7. JSONB — Storing, Querying, Operators, and GIN Indexes

JSONB is PostgreSQL's binary JSON format. Unlike JSON, it is stored in a decomposed binary format that supports indexing and fast key-based access. Use JSONB for flexible schema attributes, configuration objects, and event payloads.

-- Store JSON
INSERT INTO users (email, username, metadata)
VALUES ('dave@example.com', 'dave',
        '{"plan": "pro", "features": ["export", "api"], "settings": {"theme": "dark"}}');

-- -> returns JSONB, ->> returns TEXT
SELECT metadata->'plan'          AS plan_json,   -- "pro"
       metadata->>'plan'         AS plan_text,   -- pro (no quotes)
       metadata->'settings'->>'theme' AS theme   -- dark
FROM users WHERE username = 'dave';

-- #> navigates nested path
SELECT metadata #> '{settings,theme}' AS theme FROM users;

-- ? checks for key existence
SELECT * FROM users WHERE metadata ? 'plan';

-- @> containment: rows where plan = "pro"
SELECT * FROM users WHERE metadata @> '{"plan": "pro"}';

-- ?| any of keys exists
SELECT * FROM users WHERE metadata ?| array['plan', 'tier'];

-- jsonb_build_object and aggregation
SELECT
  jsonb_build_object(
    'total', COUNT(*),
    'plans', jsonb_agg(DISTINCT metadata->>'plan')
  ) AS stats
FROM users WHERE is_active = TRUE;

-- GIN index for fast JSONB queries
CREATE INDEX idx_users_metadata ON users USING gin(metadata);

-- Update a JSONB key (jsonb_set)
UPDATE users
SET metadata = jsonb_set(metadata, '{plan}', '"enterprise"')
WHERE id = $1;

-- Remove a key
UPDATE users
SET metadata = metadata - 'old_key'
WHERE id = $1;

8. Full-Text Search — tsvector, tsquery, GIN Index, ts_rank, ts_headline, pg_trgm

PostgreSQL has a built-in full-text search engine.
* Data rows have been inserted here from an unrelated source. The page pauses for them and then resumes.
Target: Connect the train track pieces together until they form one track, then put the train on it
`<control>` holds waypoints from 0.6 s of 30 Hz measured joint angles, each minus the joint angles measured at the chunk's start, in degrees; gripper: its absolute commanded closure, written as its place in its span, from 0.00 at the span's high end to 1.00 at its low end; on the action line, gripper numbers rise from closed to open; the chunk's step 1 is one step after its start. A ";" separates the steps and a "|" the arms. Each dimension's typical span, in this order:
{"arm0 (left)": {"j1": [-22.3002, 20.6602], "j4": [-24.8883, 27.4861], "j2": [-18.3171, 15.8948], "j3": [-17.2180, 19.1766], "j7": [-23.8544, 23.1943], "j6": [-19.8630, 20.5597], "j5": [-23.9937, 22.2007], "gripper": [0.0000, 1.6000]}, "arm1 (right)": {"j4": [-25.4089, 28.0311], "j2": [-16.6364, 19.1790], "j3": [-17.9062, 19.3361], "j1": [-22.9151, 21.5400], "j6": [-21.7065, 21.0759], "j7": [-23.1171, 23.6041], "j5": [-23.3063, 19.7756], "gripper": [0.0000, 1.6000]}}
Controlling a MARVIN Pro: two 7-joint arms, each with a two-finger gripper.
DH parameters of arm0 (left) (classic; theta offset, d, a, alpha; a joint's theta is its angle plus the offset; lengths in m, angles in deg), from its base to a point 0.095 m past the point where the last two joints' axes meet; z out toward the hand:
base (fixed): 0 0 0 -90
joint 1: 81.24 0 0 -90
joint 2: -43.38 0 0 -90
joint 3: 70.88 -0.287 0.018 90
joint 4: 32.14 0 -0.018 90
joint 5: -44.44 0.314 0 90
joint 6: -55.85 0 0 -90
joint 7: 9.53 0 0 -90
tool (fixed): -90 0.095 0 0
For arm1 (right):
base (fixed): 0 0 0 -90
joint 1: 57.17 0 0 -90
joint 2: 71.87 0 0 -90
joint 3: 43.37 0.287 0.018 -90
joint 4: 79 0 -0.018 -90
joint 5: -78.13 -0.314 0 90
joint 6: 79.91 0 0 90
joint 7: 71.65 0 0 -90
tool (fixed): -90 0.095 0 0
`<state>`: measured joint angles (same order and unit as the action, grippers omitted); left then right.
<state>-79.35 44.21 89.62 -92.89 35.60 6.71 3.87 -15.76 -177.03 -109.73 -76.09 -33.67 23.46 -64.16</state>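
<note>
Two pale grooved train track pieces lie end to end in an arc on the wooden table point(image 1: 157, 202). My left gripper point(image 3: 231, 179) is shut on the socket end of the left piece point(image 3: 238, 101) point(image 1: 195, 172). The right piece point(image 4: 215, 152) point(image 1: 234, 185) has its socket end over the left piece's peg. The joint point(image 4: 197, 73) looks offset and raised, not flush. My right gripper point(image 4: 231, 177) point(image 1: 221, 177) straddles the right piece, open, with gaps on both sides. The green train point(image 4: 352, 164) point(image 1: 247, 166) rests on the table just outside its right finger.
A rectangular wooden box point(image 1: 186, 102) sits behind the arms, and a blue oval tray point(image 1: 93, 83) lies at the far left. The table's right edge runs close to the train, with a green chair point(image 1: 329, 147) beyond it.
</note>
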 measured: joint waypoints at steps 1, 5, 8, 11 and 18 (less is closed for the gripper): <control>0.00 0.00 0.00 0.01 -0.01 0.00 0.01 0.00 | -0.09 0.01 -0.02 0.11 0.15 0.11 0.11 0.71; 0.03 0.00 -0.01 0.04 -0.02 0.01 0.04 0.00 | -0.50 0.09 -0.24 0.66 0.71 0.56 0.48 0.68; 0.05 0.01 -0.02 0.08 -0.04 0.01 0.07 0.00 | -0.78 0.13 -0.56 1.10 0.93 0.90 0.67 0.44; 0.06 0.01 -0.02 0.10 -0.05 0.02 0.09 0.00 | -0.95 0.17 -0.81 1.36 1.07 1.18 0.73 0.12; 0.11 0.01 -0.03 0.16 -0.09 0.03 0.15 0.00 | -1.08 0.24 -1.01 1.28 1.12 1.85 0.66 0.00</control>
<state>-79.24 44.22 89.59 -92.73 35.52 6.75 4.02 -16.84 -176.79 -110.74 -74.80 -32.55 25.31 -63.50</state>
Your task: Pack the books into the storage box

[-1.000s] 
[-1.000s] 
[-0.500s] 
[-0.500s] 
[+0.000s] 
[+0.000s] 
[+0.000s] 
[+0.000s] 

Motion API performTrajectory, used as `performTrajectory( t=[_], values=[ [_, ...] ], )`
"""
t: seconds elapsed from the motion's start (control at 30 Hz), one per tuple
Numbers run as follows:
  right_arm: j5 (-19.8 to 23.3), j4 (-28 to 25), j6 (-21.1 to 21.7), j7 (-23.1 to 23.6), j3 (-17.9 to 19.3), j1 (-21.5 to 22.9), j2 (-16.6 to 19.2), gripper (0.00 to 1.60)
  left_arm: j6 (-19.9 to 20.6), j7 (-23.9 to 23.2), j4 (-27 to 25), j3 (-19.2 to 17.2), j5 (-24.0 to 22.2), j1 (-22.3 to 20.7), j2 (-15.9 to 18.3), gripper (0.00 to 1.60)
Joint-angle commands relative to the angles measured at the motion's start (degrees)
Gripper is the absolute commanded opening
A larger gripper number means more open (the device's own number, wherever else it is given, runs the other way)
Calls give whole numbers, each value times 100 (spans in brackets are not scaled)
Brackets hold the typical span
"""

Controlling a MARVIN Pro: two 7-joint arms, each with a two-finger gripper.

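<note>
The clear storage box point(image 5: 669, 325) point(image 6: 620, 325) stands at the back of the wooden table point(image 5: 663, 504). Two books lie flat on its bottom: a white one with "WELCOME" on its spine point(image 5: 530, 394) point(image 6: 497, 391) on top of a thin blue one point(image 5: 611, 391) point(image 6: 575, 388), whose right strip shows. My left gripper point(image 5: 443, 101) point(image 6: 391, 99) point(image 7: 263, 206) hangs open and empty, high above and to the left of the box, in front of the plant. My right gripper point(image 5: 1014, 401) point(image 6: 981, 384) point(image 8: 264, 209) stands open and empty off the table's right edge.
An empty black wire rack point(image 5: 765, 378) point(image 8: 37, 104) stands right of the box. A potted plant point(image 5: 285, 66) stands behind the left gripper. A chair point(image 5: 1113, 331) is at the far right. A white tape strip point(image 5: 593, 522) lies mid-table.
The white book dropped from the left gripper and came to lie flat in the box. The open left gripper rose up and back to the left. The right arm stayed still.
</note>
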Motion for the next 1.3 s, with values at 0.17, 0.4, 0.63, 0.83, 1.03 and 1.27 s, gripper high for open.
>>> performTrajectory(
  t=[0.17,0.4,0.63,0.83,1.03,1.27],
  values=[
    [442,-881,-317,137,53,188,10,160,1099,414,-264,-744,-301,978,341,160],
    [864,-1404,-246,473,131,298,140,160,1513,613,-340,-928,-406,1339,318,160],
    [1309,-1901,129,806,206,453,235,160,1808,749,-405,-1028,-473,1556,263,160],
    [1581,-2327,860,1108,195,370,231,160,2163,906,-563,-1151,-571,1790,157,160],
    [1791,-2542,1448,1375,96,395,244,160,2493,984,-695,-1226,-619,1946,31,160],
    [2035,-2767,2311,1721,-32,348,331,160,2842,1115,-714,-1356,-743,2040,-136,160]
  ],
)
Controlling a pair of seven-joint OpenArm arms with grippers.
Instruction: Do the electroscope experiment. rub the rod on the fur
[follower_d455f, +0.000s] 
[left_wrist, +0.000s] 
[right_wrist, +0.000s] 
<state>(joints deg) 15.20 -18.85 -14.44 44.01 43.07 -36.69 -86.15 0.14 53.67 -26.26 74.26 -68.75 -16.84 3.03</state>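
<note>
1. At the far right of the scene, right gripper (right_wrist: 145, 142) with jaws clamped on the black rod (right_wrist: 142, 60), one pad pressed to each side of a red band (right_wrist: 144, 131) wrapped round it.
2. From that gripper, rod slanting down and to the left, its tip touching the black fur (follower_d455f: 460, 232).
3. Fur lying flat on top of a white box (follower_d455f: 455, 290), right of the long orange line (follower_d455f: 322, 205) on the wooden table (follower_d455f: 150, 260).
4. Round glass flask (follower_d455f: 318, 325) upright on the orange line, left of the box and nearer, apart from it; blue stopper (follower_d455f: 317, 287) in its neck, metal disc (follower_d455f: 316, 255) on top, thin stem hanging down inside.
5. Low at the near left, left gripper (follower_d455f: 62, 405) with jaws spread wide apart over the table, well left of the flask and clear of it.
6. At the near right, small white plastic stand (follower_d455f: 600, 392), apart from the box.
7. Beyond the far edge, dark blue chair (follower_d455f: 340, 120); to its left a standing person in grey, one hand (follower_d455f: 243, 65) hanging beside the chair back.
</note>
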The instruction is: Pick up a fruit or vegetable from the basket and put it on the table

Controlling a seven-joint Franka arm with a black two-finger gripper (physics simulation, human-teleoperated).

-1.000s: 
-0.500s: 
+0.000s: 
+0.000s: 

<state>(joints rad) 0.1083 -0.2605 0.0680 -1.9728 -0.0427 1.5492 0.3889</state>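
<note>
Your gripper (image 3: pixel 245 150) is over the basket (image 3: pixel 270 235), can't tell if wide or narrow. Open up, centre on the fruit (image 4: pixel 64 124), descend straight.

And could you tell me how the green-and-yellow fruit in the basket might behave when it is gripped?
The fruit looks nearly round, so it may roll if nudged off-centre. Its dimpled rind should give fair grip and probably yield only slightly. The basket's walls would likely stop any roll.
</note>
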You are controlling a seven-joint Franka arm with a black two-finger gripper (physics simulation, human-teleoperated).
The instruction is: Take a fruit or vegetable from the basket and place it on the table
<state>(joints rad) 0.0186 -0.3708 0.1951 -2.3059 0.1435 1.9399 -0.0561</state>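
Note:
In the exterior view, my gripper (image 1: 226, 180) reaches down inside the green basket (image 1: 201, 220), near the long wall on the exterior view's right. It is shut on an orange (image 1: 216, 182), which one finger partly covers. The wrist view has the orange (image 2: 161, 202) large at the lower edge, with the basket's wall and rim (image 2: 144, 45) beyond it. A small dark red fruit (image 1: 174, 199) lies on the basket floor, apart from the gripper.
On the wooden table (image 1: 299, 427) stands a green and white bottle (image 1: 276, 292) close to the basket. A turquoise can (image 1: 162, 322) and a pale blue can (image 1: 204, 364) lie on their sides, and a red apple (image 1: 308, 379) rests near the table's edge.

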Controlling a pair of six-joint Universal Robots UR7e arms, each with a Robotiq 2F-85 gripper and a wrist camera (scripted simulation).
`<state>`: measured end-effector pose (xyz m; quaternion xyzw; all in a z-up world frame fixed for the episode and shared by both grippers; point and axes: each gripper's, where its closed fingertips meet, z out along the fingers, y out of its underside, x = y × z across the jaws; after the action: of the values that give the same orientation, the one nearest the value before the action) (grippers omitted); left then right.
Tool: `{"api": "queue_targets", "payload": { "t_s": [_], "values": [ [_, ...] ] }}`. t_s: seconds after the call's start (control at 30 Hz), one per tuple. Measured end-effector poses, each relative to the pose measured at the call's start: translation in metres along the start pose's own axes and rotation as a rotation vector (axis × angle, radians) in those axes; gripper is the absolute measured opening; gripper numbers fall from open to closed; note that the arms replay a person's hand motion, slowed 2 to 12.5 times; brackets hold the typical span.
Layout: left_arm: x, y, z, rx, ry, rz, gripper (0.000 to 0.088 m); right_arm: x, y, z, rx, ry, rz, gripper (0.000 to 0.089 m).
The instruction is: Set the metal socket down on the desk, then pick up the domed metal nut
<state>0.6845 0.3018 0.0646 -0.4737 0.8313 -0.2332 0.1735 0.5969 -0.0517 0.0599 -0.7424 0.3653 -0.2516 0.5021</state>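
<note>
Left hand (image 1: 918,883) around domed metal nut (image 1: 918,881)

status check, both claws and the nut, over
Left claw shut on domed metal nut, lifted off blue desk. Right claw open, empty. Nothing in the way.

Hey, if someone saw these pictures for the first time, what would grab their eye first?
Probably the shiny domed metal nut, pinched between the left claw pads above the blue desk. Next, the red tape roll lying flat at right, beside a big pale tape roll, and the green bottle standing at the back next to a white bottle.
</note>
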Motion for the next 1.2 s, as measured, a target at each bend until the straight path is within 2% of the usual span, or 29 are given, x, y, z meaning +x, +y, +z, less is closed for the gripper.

It is not as powerful as Elasticsearch for large-scale search, but it is sufficient for most application search needs and requires no additional infrastructure.

-- Basic full-text search
SELECT title, body
FROM posts
WHERE to_tsvector('english', title || ' ' || COALESCE(body, ''))
      @@ to_tsquery('english', 'postgresql & index');

-- Store pre-computed tsvector for performance
ALTER TABLE posts ADD COLUMN search_vector TSVECTOR;

UPDATE posts
SET search_vector = to_tsvector('english', title || ' ' || COALESCE(body, ''));

-- Create GIN index on the tsvector column
CREATE INDEX idx_posts_search ON posts USING gin(search_vector);

-- Auto-update tsvector with a trigger
CREATE FUNCTION posts_tsvector_update() RETURNS trigger AS $$
BEGIN
  NEW.search_vector := to_tsvector('english',
    coalesce(NEW.title, '') || ' ' || coalesce(NEW.body, ''));
  RETURN NEW;
END;
$$ LANGUAGE plpgsql;

CREATE TRIGGER posts_search_trigger
BEFORE INSERT OR UPDATE ON posts
FOR EACH ROW EXECUTE FUNCTION posts_tsvector_update();

-- Search with ranking and highlighting
SELECT
  id,
  title,
  ts_rank(search_vector, query)    AS rank,
  ts_headline('english', body, query,
    'MaxFragments=2, MaxWords=30, MinWords=10') AS snippet
FROM posts, to_tsquery('english', 'postgresql & performance') query
WHERE search_vector @@ query
ORDER BY rank DESC
LIMIT 10;

-- pg_trgm: fuzzy/similarity search
CREATE EXTENSION IF NOT EXISTS pg_trgm;
CREATE INDEX idx_users_username_trgm ON users USING gin(username gin_trgm_ops);

SELECT username, similarity(username, 'alce') AS sim
FROM users
WHERE username % 'alce'   -- trigram similarity threshold
ORDER BY sim DESC;

9. Window Functions — ROW_NUMBER, RANK, LAG, LEAD, Running Totals, FILTER

Window functions perform calculations across a set of rows related to the current row, without collapsing the result set (unlike GROUP BY). They are essential for rankings, running totals, and time-series analysis.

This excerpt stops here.